One of the advantages of having multiple sources of data centralized is the ability to see new insights that weren’t previously obvious, or easily accessible. Here, we see a good demonstration of that around visitation itself, across footfall and admission. New visualizations in Dexibit offer opportunity insights around integrity, assurance and attrition.
The first question that often comes up for many venues is the decision around how visitors are counted and by what method – for example, by ticketed admission, automatic footfall (for example, laser, thermal or camera sensors) or manual footfall (such as a hand clicker count).
Dexibit enables your organization to count visitors via multiple methods, then decide after the fact which is the ‘source of truth’:
- This includes additional settings to adjust which ticketed products should be involved in the business rules of this visitation count, if the source of truth is ticketed admission. Visualizations which display information on ‘visitation’ and related forecasts will then refer to this method, whilst analysis on the underlying data of each type will be accessible through the various footfall and admission visualizations.
- In addition, the venue’s opening hours can be set to limit visitation counts to those taken between particular times, days, or dates – for example, to ignore staff passing through automatic footfall counters outside of visitor hours.

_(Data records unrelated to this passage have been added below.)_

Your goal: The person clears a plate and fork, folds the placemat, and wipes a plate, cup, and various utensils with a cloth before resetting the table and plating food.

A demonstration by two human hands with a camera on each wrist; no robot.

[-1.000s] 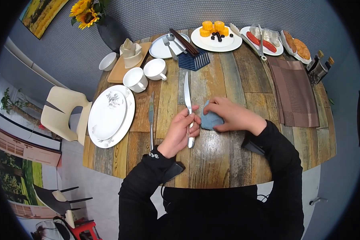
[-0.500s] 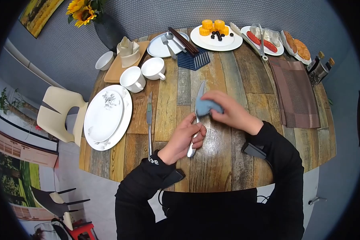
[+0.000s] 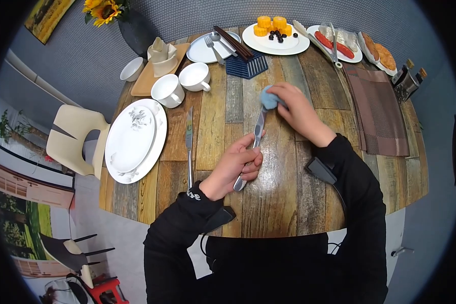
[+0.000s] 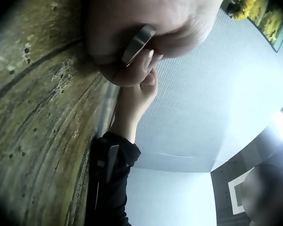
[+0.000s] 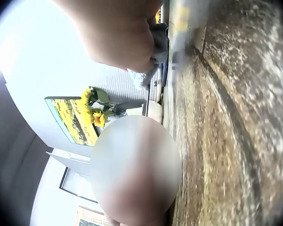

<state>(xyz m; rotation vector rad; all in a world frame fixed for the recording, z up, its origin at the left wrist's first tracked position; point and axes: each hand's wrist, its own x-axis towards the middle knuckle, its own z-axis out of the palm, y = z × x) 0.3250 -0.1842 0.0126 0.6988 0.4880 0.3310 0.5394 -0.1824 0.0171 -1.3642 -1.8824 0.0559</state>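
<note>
Head view: a slim, shiny metal knife (image 3: pixel 259 133) slants over the wood-plank desk (image 3: pixel 281 202) — its handle (image 3: pixel 239 184) gripped in the left hand (image 3: pixel 239 161), its blade (image 3: pixel 261 120) meeting a soft, crumpled blue cloth (image 3: pixel 269 99) that the right hand (image 3: pixel 298 107) pinches — both forearms (image 3: pixel 359 187) angled inward in black sleeves (image 3: pixel 180 225).

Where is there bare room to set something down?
The table is bare between the right hand and the brown mat, and between the left hand and the black device. Crowded: the far side, with the corn plate and sausage plate; the left, with cups and stacked plates.
</note>
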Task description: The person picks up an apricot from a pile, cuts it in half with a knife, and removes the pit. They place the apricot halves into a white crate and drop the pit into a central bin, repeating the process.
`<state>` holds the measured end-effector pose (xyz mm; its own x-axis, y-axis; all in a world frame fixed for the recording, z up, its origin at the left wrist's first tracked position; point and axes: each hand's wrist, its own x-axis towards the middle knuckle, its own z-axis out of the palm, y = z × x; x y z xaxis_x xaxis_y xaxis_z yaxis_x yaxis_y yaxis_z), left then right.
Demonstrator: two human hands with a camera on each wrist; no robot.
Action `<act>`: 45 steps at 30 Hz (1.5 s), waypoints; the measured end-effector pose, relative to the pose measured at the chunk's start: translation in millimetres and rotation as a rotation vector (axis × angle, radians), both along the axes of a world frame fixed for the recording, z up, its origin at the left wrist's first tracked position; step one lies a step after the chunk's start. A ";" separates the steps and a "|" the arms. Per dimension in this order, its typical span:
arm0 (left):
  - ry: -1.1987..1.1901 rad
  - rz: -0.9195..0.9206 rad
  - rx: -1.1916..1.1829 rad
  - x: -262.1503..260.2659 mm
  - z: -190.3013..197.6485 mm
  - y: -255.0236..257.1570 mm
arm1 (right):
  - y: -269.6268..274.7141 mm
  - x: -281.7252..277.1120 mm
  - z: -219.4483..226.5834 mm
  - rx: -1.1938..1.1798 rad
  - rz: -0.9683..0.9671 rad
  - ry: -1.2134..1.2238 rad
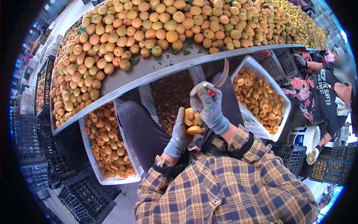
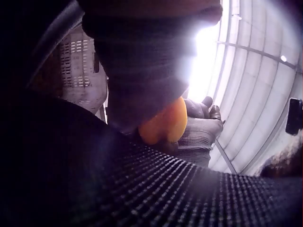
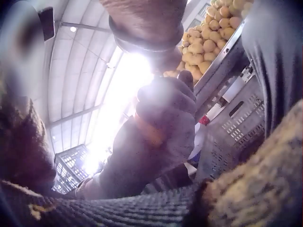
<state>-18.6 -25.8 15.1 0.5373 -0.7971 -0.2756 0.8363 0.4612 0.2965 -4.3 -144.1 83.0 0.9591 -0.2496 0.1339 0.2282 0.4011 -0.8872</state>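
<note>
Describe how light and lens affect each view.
Head: mostly crisp, but fisheye distortion bows the table and leaves the corners black. Left wrist: deep shadow in the foreground, white glare beside the roof, cut fruit clearly coloured. Right wrist: blown-out glare left of centre, hazy contrast, nearby sleeve out of focus.

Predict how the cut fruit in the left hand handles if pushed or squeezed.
The cut fruit is probably fragile: its orange flesh lies exposed. The halves may shift apart, since it's opened up. The brown pit likely resists squeezing more than the flesh, but could pop loose, sitting uncovered.
</note>
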 end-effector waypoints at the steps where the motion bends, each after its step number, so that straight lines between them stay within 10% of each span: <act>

- Or, scaling factors can be set – for example, to slightly suppress automatic footfall counts to take account for the fact these will count staff, non visitor guests and multiple entry visitors. Many venues frequently audit their primary visitation count method, particularly government institutions where visitation counts are used for funding purposes and must have a high degree of integrity. For example, if automatic footfall counters are used, the venue may spot check these using manual footfall counts from time to time, as a basis for setting and reviewing scaling factors.
Visualization 123 provides a side by side comparison of these visitation count methods so you can compare how they differ over time and identify any outliers.
Note that if a count method breaks on a particular day, or partially breaks (for example, if an automatic footfall counter has an outage), you can then refer to either an alternate visitation count method, or to your forecast visitation figure as a redundancy protector in this instance, and manually adjust or scale the appropriate figure to suit.
To set the source of truth, business rules, opening hours and scaling factors, refer to the Venue Management module on the left hand side menu.
When using multiple methods, such as both footfall (whether manual or automatic) and ticketed admission, the next question becomes how many visitors are coming to the venue and not paying for admission. This can be:
- Wayfinding related – for example, if it is easy to get into the venue without a ticket (or without realizing one is required)
- Procedure related – for example, if busy times overwhelm front of house and visitors are let in to avoid queues, or
- Policy related – for example, if a lot of visitors are let in free of charge
Visualization 88 provides a calculation of the admission assurance – the lost opportunity of a visitor not being sold a ticket. For venues with ticketed admission for general entry, this highlights a revenue assurance issue – lost revenue due to design, procedure or policy. For venues with free entry but ticketed admission for special products, this highlights the upsell opportunity – revenue growth opportunity through increased conversion.
Finally, any venue offering advance passes, whether free or priced, will experience a level of attrition. Particularly in the instance of free advance pass reservations, this attrition is likely to be high and variable. Understanding the level of redemption (pass holders who show up for the reservation) versus attrition (pass holders who are ‘no shows’) is an important element of offering advance passes. If the venue is operating at capacity, this can be used to issue overage, where more tickets are made available than capacity limits, with the expectation a level of visitors will not show (Dexibit also has a forecasting model available for prediction attrition for this purpose). If the ticket in question is a paid product, this can be used to consider the profitability calculations of online sales. Dexibit also enables your organization to analyze sold or scheduled versus redeemed tickets, then decide after the fact which status is the ‘source of truth’ for ticket counts.
Visualization 119 provides analysis of the redemption versus attrition rate over time for advance passes. Additional analysis of these status types is available through visualizations 135 and 136.